1. Introduction

The human vagina is inhabited by a variety of microorganisms, named vaginal microbiota, in varying quantities and proportions; among these, Lactobacillus spp., in particular L. crispatus, L. jensenii, and L. iners, are the most prevalent bacteria in the vaginal ecosystem of healthy caucasian women [^[1][2][3]1–3]. Lactobacilli that colonize the human vagina produce antimicrobial substances acting to counteract the growth of pathogenic microorganisms [^[4]4]. Nevertheless, for causes not completely elucidated, the vaginal microbiota composition can change and this alteration of the ecosystem can lead to vaginal dysbiosis and infections with various, adverse health outcomes, such as bacterial vaginosis (BV) and aerobic vaginitis (AV), both associated with a significantly increased risk of preterm birth [^[5][6]5,6], or vulvovaginal candidiasis (VVC). Clinical features of some vaginal infections, such as BV, VVC, and trichomonas vaginitis are well described, while other abnormal vaginal conditions are yet to be defined [^[7]7]. In particular, lack of inflammation is the basis of the definition vaginosis.

2. Warding Off Recurrent Yeast and Bacterial Infections of the Vaginal Tract: Lactoferrin and Lactobacilli

BV, the most prevalent vaginal infection worldwide, is characterized by an increase of vaginal pH, typically ≥ 4.5, increased vaginal discharge, fishy odor, and replacement of vaginal lactobacilli with mainly anaerobic bacteria [^[8]8]. As a matter of fact, women who have been diagnosed with BV have up to 1000 times more anaerobic bacteria than healthy women. The vaginal microbiota of these patients typically contains a wider range of species than that found in healthy individuals, with Gardnerella vaginalis, Atopobium vaginae, Bacteroides spp., Mycoplasma hominis, Peptostreptococcus, and Prevotella being typically prevalent [^[9][10][11]9–11]. A characteristic feature of BV is the absence of inflammation, the finding of increased leukocytosis in a vaginal smear with bacterial vaginosis should prompt a more intensive search for another diagnosis [^[12]12]. In 2002, Donders et al. [^[13]13] suggested the term aerobic vaginitis (AV) based on bacteriological, immunological, and clinical characteristics.

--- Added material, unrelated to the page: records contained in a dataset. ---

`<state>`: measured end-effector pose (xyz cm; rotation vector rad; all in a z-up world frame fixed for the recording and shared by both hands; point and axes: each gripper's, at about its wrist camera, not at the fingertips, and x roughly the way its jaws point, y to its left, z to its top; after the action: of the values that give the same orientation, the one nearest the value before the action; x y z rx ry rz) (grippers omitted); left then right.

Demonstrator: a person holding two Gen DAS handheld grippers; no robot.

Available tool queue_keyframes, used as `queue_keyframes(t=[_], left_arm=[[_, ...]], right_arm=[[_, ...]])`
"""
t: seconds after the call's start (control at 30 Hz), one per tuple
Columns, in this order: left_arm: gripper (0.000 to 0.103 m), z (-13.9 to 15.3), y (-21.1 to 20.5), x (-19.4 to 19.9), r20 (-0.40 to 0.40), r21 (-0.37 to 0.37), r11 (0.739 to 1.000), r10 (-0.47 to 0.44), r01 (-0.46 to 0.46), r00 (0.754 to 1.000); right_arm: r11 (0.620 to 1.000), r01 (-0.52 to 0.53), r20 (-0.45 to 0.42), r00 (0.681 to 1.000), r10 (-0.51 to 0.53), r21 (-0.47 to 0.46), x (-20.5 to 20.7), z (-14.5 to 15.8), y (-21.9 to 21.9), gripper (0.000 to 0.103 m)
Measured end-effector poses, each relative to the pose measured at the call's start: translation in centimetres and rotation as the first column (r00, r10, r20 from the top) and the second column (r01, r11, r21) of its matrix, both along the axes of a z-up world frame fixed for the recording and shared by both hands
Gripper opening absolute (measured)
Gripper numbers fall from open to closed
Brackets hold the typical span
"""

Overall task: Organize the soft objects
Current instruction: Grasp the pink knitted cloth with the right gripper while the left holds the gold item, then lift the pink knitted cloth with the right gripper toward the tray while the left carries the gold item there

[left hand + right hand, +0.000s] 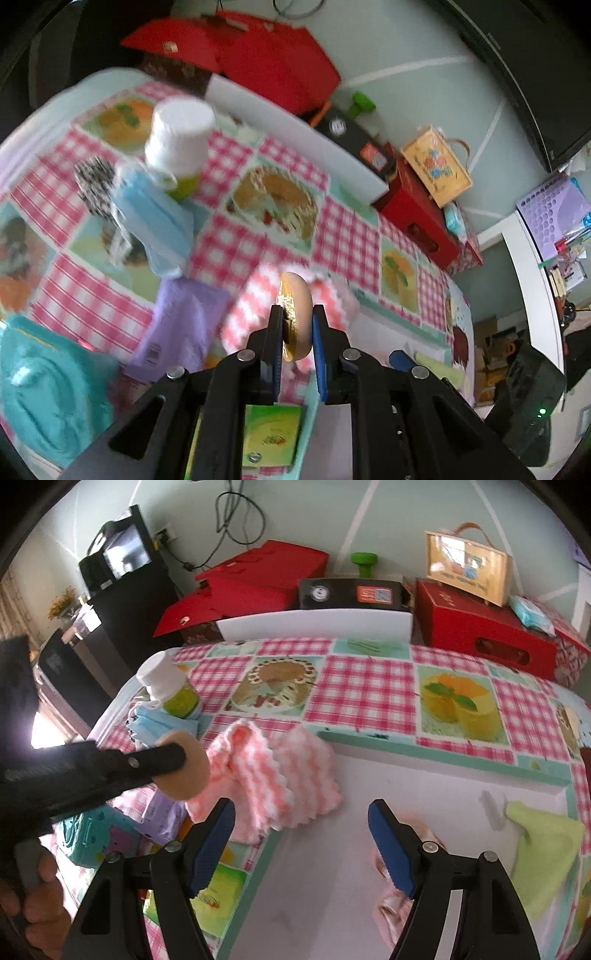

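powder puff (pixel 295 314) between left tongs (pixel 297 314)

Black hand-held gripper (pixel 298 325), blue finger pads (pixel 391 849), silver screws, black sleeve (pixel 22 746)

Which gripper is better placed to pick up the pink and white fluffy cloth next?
Right. The right gripper is open and empty, right beside the pink and white fluffy cloth. The left gripper is shut on a round beige sponge puff.

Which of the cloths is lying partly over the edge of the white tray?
The pink and white cloth: it straddles the white tray's left rim. The green cloth lies at the tray's right side.
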<state>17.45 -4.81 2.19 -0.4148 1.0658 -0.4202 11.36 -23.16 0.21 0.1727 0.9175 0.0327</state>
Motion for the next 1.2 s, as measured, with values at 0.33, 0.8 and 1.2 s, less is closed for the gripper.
queue_keyframes(t=[0.33,0.8,1.2], left_arm=[[0.015,0.2,3.1,1.1,0.017,-0.004,0.997,0.074,-0.074,0.997],[0.015,0.2,3.3,1.1,0.005,-0.023,0.997,0.071,-0.071,0.997],[0.015,0.4,3.0,1.1,0.011,-0.017,0.998,0.064,-0.064,0.998]], right_arm=[[1.000,0.004,-0.020,1.000,-0.003,0.012,2.7,-2.0,1.1,0.050],[1.000,0.001,-0.007,1.000,-0.001,0.015,2.6,-1.8,1.1,0.009],[0.998,-0.009,0.045,0.999,0.006,0.062,1.8,-0.3,1.0,0.008]])
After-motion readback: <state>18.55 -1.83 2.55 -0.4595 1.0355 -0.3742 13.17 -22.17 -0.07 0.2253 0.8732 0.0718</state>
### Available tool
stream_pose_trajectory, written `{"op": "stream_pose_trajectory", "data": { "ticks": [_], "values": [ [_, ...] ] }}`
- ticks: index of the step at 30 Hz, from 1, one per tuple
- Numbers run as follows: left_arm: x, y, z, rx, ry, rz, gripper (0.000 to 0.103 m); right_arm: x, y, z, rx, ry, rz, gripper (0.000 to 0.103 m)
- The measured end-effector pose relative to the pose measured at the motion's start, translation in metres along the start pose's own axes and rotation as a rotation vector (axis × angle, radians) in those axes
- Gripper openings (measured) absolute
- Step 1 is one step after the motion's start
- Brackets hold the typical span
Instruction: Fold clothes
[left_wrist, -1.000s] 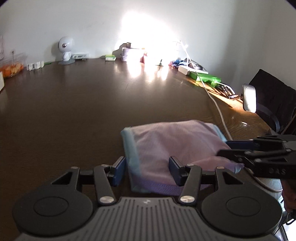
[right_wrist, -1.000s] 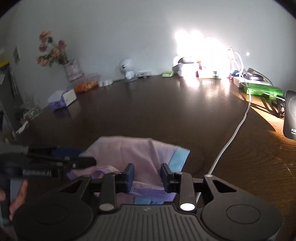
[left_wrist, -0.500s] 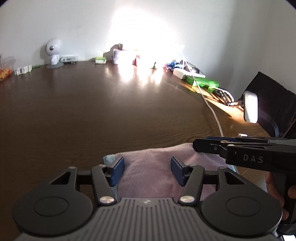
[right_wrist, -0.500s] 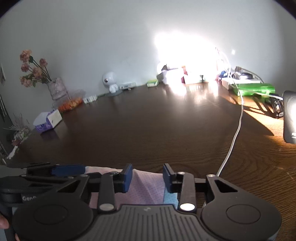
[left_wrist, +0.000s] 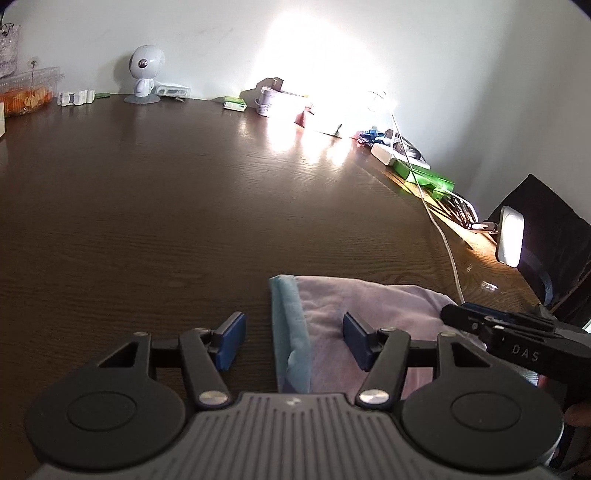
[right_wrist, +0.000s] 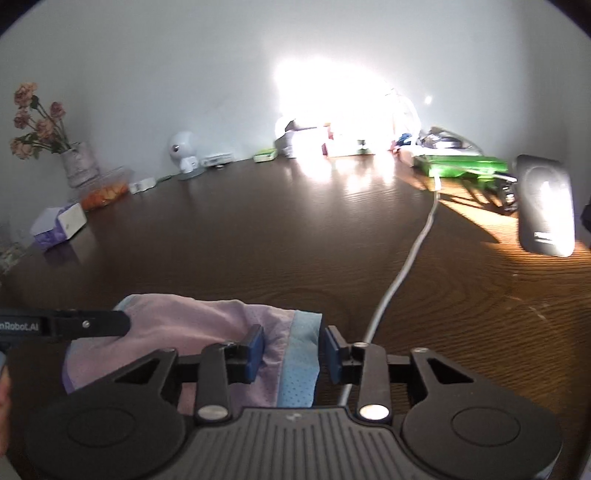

AV, the aerobic counterpart of BV, is defined based on specific conditions including abundant yellow discharge (without fishy odor), enhanced vaginal pH (typically ≥ 5), inflammation with leukocyte infiltration (increased number of leukocytes), absence of the lactobacillary flora, and presence of predominant aerobic microorganisms such as Escherichia coli, Staphylococcus aureus, group B Streptococcus (GBS), and enterococci [^[6]6,^[13]13]. Escherichia coli also represents one of most common causes of neonatal sepsis and chorioamnionitis [^[14]14]. Severe forms of AV, with prominent signs of epithelial atrophy, are also referred to as desquamative inflammatory vaginitis [^[15]15].

In pregnant women, GBS most often is found in the vagina and rectum and can cause infection of the urinary tract, placenta, womb, and amniotic fluid. Even if they have not had any symptoms of infection, pregnant women can pass the infection to their babies during labor and delivery. This is rare and happens to 1 or 2 babies out of 100 when the mother does not receive treatment with antibiotics during labor. In fact, the chance of a newborn getting sick is much lower when the mother receives intrapartum antibiotic treatment. For that reason, pregnant women are screened for GBS as part of routine prenatal care between 35 and 37 weeks of pregnancy.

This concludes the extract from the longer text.